Global Education

Burmese Monks march to the beat of Democracy

By Denebola
Published: October 2007
By Jason KuoSoldiers of a corrupt government have detained thousands of peaceful protesters. Monks, fearing for their lives, have fled for safety. Contact to the outside world has been cut off as foreign nations stand by impotently. Welcome to Burma.
A military dictatorship, or junta, has ruled Burma for nearly two decades and has committed countless human rights abuses. Riddled with corruption, the Burmese, or Myanmar, government continually funnels money to its officials at the cost of the people.The latest massive tax increase to pay for a crooked raise in civil servant salaries sparked a peaceful pro-democracy protest led by Buddhist monks. Burmese Senior General, Than Shwe, responded violently; soldiers fired guns at the crowds and imprisoned key protest leaders.
Buddhist monks participating in the protest were imprisoned in subhuman conditions. They were deprived of food and were brutally interrogated by soldiers.
In an interview with Reuters, a monk who was released from the Burmese prisons stated that interrogators would beat the monks who would refer to Buddhism.

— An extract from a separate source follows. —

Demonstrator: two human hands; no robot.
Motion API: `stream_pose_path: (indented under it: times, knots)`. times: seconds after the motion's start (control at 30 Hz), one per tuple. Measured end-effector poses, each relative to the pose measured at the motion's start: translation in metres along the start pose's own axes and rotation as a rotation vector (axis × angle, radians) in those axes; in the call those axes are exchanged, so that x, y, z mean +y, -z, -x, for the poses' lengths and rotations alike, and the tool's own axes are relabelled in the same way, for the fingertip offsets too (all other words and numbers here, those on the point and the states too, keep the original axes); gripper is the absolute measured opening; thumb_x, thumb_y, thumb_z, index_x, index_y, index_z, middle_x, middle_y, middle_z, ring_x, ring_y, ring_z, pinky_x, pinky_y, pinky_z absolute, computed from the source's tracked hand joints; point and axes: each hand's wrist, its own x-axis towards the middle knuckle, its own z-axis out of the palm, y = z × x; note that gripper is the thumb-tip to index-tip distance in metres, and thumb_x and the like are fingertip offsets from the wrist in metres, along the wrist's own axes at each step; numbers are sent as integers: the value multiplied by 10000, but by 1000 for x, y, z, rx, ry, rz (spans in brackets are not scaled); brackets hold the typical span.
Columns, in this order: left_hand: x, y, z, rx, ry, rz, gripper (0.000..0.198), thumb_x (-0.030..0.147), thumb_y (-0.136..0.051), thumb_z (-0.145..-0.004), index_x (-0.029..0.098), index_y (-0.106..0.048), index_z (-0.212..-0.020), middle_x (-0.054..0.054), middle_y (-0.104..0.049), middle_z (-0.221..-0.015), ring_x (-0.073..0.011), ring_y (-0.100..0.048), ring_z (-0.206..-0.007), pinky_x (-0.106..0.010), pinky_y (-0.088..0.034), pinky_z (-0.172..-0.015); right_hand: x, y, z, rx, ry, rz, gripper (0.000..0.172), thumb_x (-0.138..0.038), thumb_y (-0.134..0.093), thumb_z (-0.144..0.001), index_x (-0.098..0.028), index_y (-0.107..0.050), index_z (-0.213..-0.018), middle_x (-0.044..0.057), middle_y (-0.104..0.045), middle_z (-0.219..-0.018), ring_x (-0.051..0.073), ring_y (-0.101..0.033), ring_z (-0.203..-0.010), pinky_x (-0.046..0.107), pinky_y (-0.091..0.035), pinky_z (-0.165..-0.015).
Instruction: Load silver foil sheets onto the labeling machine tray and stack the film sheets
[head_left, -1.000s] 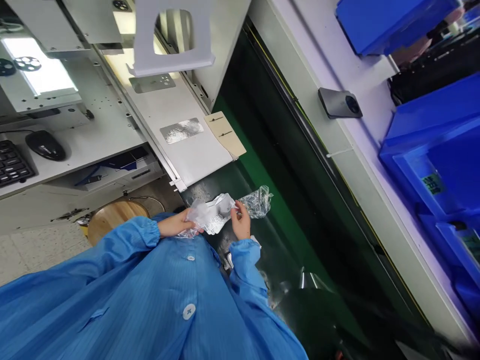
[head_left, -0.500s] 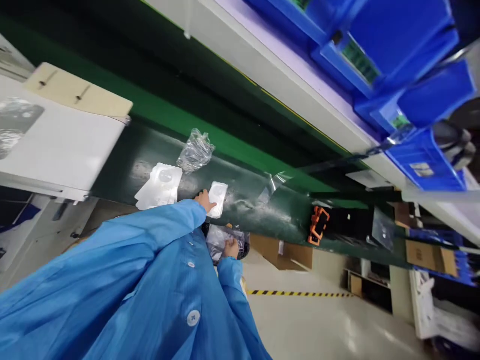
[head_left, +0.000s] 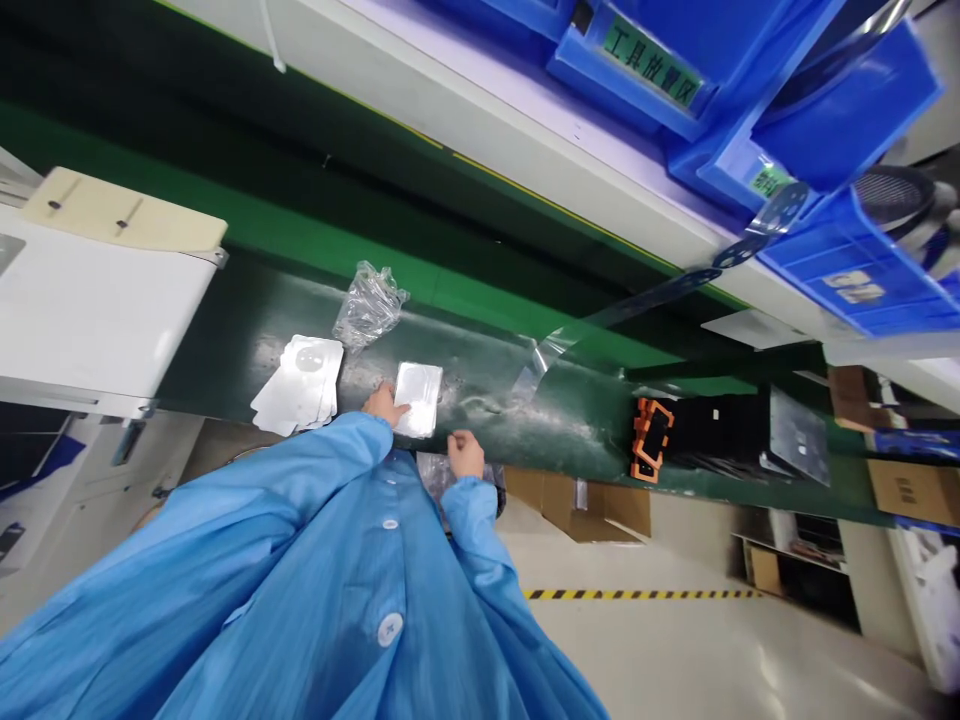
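Left hand [head_left: 385,404] open, fingertips resting on flat white pack [head_left: 418,398] lying on green worktop [head_left: 225,340]. Right hand [head_left: 466,455] curled at worktop edge, can't tell if gripping anything. White sheet stack [head_left: 298,385] and crumpled clear bag [head_left: 369,305] near pack.

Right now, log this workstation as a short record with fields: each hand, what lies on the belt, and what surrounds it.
Left hand: left hand open, fingertips resting on a flat white piece
Right hand: right hand at the near edge of the green belt, apart from the piece; grip unclear
Stack: white sheets piled on the belt beside the left hand
Bag: crumpled clear bag on the belt beyond the stack
Further along: orange-and-black part
Far side: blue bins behind the belt
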Motion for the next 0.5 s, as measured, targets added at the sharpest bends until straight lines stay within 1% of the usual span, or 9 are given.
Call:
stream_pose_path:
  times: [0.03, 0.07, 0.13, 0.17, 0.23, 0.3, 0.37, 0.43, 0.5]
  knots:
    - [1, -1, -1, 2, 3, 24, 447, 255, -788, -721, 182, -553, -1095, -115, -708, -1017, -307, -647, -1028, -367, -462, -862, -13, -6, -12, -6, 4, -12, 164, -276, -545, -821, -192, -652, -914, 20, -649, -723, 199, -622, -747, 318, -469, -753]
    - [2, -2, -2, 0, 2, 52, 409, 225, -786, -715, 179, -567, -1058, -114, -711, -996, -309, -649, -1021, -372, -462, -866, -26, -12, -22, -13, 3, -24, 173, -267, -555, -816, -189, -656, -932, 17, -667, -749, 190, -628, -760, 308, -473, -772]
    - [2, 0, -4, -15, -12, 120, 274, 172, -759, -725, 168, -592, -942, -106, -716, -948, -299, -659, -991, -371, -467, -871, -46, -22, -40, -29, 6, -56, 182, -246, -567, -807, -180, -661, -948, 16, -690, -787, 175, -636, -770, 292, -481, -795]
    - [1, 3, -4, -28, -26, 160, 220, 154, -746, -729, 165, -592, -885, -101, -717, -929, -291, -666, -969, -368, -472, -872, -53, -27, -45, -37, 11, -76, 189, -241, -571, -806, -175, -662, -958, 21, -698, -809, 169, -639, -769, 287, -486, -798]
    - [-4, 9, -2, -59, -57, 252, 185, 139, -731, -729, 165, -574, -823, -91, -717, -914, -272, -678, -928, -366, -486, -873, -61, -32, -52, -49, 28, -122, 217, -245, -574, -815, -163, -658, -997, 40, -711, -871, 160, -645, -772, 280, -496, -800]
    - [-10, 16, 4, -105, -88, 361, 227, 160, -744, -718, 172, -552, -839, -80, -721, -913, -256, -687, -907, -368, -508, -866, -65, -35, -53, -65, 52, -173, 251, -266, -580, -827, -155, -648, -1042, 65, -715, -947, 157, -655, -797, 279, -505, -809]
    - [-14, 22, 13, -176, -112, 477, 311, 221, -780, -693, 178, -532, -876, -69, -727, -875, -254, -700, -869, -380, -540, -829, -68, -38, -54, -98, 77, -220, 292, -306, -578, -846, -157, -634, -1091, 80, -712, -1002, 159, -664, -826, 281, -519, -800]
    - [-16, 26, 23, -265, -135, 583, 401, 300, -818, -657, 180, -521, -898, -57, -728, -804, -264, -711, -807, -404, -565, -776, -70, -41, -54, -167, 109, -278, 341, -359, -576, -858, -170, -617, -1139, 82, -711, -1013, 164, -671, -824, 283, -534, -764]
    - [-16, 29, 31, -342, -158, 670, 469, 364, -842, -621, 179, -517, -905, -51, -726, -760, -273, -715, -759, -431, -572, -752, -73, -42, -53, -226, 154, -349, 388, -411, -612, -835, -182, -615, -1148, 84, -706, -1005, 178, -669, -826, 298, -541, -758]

Notably, an interrogator had told a monk, “You are no longer a monk. You are just an ordinary man with a shaven head.
A UN envoy to Burma has concluded that the current state of Burma is atrocious, and that the Burmese government’s reaction to the protest could have “serious international repercussions.
Unfortunately, the international community has done practically nothing to improve conditions in the nation. Nations such as China and Russia, which have massive influence over Burma, have chosen to oppose any direct international response to the nation’s actions due to their financial interests in the country. The US has condemned the Burmese government’s actions but has done nothing to help resolve the issue.
The Burmese opposition party to the junta, the National League for Democracy (NLD), has been actively working to introduce a democratic government to Burma; NLD members helped organize the recent protest. Although their leader, Burmese-native and female activist Aung San Suu Kyi, rightfully won the1988 national election, the junta refused to transfer power to Suu Kyi. Since then, Suu Kyi has been imprisoned under house arrest.
The protest, however, sparked potential negotiations between the junta and the NLD. There have been discussions between the groups’ representatives to reach a peaceful resolution, but junta leaders have made the chances of an official sit-down slim to none because of their pre-negotiating terms. The junta demands that prior to negotiations, the NLD must abandon its encouragement of sanctions on Burma, a provision that the NLD likely would not support.
Ultimately, Burma’s road to recovery is certain to be long and arduous. The international community needs to stand up for human rights and work with groups such as the NLD to resolve the nation’s issues. But given the unshakable conviction of the citizens and their desire for democracy, there is hope for order and peace in Burma.